Pulp
Biography
Pulp was formed in 1978 on the initiative of Jarvis Cocker (song and guitar) under the name Arabacus Pulp , then Pulp the following year while the musicians were all still high school students. After a first concert in July 1980 and a demo, several of the members left the band to continue their studies in college. Jarvis Cocker recruited new ones, then Pulp recorded a mini-album at the end of 1982, It , which was released in April 1983. Cocker, disappointed by Pulp's non-success, disbanded the band shortly afterwards and reshaped it shortly afterwards to record various songs, including the single Everybody's Problem (September 1983). Pulp's classie pop is already guessing through Cocker's writing. A Freaks album was released in 1987, recorded in a week, darker and more pessimistic than It . During the 1980s, Jarvis Cocker had an accident falling from a window trying to impress a girl, which, together with Freaks's failure, encouraged him to dissolve Pulp again to go to London to study cinema.

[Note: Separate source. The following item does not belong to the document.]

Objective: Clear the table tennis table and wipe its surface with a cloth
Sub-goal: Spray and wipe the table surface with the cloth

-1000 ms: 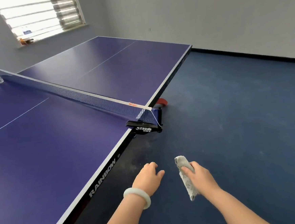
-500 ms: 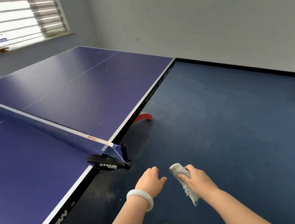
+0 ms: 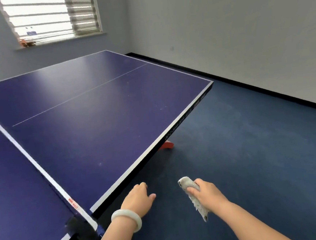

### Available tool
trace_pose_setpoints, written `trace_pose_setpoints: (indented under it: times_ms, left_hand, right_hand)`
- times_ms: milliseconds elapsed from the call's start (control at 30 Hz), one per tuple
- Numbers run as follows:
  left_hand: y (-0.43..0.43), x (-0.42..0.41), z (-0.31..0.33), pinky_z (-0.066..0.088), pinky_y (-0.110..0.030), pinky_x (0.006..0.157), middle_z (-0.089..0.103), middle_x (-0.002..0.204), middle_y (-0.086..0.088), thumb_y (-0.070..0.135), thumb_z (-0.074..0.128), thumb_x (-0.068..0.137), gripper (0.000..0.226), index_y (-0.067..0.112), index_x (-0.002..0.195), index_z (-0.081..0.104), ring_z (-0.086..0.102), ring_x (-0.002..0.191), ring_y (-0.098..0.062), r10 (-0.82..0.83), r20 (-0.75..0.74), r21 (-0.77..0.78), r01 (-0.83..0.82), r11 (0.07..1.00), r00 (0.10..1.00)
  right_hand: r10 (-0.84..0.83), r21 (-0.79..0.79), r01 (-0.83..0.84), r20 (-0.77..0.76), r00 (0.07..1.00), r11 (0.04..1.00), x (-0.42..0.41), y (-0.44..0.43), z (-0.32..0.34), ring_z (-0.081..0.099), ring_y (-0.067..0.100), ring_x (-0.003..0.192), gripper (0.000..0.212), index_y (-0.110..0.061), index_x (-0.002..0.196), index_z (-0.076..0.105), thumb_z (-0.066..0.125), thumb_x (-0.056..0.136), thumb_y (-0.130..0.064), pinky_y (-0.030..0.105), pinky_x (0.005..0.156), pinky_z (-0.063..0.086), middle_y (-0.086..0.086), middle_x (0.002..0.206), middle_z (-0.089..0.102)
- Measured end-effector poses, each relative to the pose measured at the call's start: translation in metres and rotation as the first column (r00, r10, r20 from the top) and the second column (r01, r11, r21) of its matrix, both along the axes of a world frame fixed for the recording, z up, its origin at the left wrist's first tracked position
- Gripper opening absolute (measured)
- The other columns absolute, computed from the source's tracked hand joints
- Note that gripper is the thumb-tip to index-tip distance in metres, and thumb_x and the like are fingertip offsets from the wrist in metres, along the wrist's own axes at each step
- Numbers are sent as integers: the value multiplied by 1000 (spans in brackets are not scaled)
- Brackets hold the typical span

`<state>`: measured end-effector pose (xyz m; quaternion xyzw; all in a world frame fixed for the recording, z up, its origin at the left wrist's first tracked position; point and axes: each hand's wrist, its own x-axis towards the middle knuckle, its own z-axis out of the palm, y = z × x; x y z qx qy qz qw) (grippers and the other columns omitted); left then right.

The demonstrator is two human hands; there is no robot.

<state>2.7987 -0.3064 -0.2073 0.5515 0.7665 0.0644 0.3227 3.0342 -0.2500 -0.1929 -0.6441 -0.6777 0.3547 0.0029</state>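
Observation:
The blue table tennis table (image 3: 97, 128) fills the left and middle of the view, its far half bare apart from faint specks. My right hand (image 3: 206, 195) grips a rolled grey cloth (image 3: 194, 200), held over the floor to the right of the table's side edge. My left hand (image 3: 138, 199), with a pale bangle on the wrist, hangs loosely curled and holds nothing, just off the table's edge near the net post (image 3: 80, 230). The net (image 3: 34, 163) runs across the left of the view.
Dark blue floor (image 3: 250, 150) spreads to the right up to a grey wall with a black skirting. A red table foot (image 3: 167, 144) shows under the side edge. A window with blinds (image 3: 50, 16) sits at the back, small items on its sill.
The view has moved along the table's side past the net post, toward the far half. Both hands keep the same pose, the right still holding the cloth.

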Motion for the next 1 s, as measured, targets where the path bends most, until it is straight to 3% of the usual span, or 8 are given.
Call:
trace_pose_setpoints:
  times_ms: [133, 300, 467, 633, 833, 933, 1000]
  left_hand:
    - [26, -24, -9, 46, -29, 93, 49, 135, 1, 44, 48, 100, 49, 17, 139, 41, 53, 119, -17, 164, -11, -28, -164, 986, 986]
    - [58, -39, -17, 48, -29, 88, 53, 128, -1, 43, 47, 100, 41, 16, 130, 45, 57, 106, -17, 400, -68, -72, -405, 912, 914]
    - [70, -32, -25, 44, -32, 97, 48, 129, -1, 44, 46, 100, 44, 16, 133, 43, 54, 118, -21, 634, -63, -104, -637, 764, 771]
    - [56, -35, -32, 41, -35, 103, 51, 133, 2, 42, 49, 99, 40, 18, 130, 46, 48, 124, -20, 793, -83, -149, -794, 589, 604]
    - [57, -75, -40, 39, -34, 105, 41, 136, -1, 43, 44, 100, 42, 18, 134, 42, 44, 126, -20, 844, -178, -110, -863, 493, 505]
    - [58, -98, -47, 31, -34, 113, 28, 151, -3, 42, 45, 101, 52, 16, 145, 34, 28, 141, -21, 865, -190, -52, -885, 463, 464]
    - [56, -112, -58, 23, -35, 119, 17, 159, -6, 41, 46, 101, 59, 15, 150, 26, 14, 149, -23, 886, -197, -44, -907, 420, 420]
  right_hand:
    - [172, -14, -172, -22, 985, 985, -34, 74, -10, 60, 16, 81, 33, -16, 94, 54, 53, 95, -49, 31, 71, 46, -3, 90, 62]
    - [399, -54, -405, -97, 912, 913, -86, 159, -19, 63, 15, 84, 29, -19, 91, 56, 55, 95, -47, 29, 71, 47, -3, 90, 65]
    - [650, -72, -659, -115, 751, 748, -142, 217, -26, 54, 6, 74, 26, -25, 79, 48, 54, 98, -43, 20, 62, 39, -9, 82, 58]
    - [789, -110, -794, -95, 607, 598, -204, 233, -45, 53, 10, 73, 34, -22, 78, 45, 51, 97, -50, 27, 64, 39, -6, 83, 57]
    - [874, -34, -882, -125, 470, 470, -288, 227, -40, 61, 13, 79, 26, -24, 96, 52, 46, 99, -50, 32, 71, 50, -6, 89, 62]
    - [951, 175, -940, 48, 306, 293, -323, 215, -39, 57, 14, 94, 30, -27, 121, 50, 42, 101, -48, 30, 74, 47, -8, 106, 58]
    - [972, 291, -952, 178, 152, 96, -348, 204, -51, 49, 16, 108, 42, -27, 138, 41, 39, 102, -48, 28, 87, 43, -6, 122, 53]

However, shortly afterwards, Pulp reborn from his ashes, with a new line-up and a new album Separations , in the continuity of Freaks , which, following a decision of the label, will not come out. Yet, in 1991, the band released a 12" titled My Legendary Girlfriend, who will know him the success in England, Pulp's first step into the open.
Pulp then signs on Warp Records , which releases Separations , then on Island Records with 3 singles (which can be found on the Intro compilation released at the end of 1993). Pulp delivers two new singles Do You Remember the First Time? and Lipgloss , a success less striking than My Legendary Girlfriend and released in 1994 his first true success, His'N'Hers (No.9 of the Sales in England and nominated for Mercury Music Prize). Jarvis Cocker and his band reached the climax of their career in 1995 with the single Common People, an excellent performance at the Glastonbury Festival and a Mercury Award for the Different Class album where Pulp finally reveals his best face under compositions talking about sex and class differences.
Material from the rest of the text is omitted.